Task prompt >> Your answer must be an exact copy of the data below, minus any pictures.
####
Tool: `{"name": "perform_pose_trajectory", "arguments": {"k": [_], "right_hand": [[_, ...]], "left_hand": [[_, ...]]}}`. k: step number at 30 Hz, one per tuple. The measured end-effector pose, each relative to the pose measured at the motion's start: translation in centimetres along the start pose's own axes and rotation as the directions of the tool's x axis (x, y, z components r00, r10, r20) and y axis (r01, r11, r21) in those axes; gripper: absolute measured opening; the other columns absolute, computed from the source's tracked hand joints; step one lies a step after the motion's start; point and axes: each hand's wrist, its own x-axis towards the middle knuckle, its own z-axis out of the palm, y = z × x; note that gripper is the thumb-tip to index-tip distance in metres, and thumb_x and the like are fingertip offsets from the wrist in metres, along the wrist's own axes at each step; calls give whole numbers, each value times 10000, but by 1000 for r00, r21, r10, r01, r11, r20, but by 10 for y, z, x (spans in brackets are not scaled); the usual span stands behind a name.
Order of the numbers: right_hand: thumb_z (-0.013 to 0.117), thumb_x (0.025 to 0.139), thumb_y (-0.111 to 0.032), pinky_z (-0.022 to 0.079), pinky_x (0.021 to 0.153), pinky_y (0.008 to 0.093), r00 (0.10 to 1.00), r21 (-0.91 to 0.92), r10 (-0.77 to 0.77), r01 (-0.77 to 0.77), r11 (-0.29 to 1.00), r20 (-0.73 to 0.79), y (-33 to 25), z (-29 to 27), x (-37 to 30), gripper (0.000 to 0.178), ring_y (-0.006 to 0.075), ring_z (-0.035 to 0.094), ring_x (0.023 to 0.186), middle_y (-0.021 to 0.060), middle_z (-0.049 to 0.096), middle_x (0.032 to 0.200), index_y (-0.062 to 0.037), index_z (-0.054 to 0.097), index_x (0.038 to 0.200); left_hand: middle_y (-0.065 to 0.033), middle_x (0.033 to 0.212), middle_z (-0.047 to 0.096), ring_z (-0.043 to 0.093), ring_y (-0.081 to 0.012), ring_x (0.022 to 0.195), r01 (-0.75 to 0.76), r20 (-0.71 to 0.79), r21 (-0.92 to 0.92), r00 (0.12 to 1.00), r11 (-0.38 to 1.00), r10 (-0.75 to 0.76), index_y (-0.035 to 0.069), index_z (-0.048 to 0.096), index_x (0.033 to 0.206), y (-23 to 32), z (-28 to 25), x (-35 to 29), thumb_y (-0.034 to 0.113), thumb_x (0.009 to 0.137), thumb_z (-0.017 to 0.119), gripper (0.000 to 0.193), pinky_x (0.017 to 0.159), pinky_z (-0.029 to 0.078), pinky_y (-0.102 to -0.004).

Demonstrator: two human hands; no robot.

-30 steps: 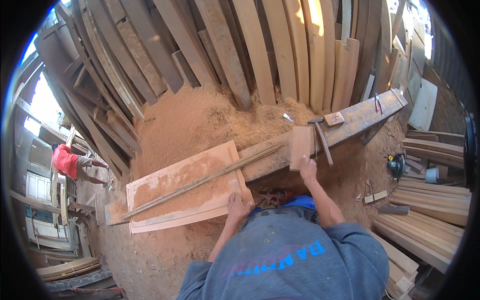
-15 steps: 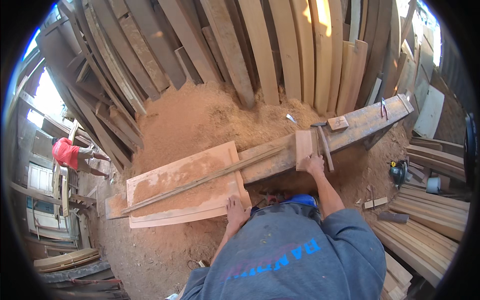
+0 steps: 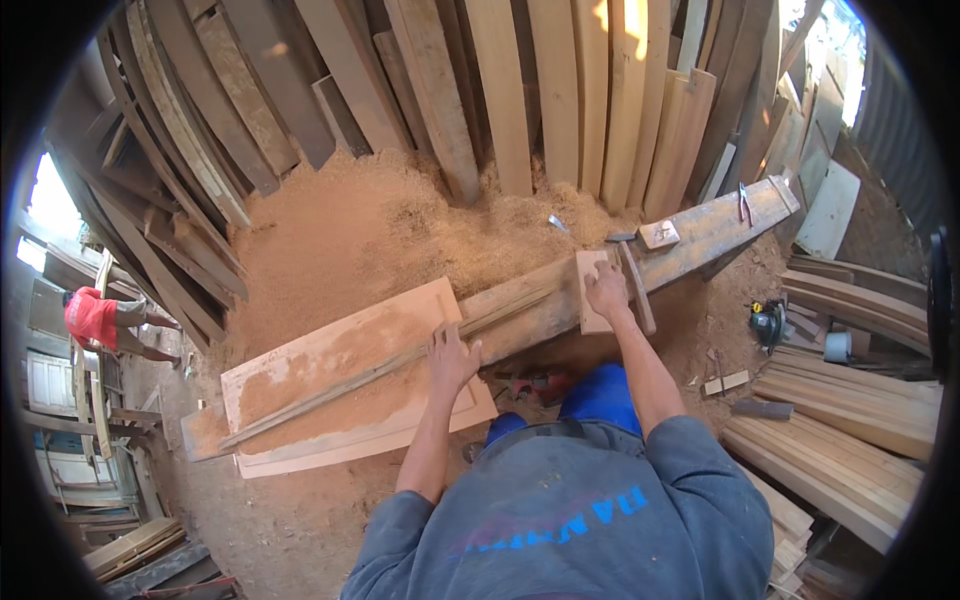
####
Result below >>
Tool: `{"name": "perform_pose_trajectory", "arguments": {"k": [_], "right_hand": [[_, ...]], "left_hand": [[_, ...]]}}`. k: step number at 30 Hz, one per tuple. The measured end-effector pose, each relative to the pose measured at the motion's start: translation in centimetres along the start pose's own axes and rotation as the directions of the tool's x axis (x, y, z components r00, r10, r20) and y axis (r01, r11, r21) in those axes; gripper: absolute measured opening; the other columns absolute, computed from the source's tracked hand joints; step one lies a step after the motion's start; point and axes: each hand's wrist, its own x-axis towards the middle knuckle, its own z-axis out of the palm, y = z × x; note that gripper is the thumb-tip to index-tip distance in metres, and thumb_x and the like are fingertip offsets from the wrist in metres, along the wrist's own axes at each step; calls give whole numbers, each value times 10000, but by 1000 for r00, r21, r10, r01, r11, r20, but by 10 for y, z, x (spans in brackets are not scaled); the usual span stands behind a name.
Order of the numbers: right_hand: thumb_z (-0.013 to 0.117), thumb_x (0.025 to 0.139), thumb_y (-0.111 to 0.032), pinky_z (-0.022 to 0.079), pinky_x (0.021 to 0.153), pinky_y (0.008 to 0.093), r00 (0.10 to 1.00), r21 (-0.91 to 0.92), r10 (-0.77 to 0.77), r01 (-0.77 to 0.77), r11 (-0.29 to 1.00), r20 (-0.73 to 0.79), y (-33 to 25), z (-29 to 27), x (-37 to 30), gripper (0.000 to 0.178), ring_y (-0.006 to 0.075), ring_z (-0.035 to 0.094), ring_x (0.023 to 0.186), middle_y (-0.021 to 0.060), middle_z (-0.049 to 0.096), middle_x (0.032 to 0.200), index_y (-0.062 to 0.037), index_z (-0.054 to 0.097), index_x (0.038 to 0.200); left_hand: middle_y (-0.065 to 0.033), middle_x (0.033 to 0.212), middle_z (-0.047 to 0.096), ring_z (-0.043 to 0.093), ring_y (-0.081 to 0.012), ring_x (0.022 to 0.195), r01 (-0.75 to 0.76), r20 (-0.71 to 0.79), r21 (-0.92 to 0.92), r00 (0.12 to 1.00), r11 (-0.38 to 1.00), r10 (-0.75 to 0.76), index_y (-0.035 to 0.069), index_z (-0.048 to 0.096), index_x (0.033 to 0.206), y (-23 to 32), z (-28 to 25), x (-35 to 29), thumb_y (-0.034 to 0.113), thumb_x (0.009 to 0.137), thumb_z (-0.017 to 0.119), gripper (0.000 to 0.193), pinky_x (0.017 to 0.159), pinky_z (-0.029 to 0.078), pinky_y (-0.102 to -0.004).

Demonstrator: two human hands; no robot.

-30 steps: 
-15 steps: 
+0 steps: 

The response to this exercise has been given in full.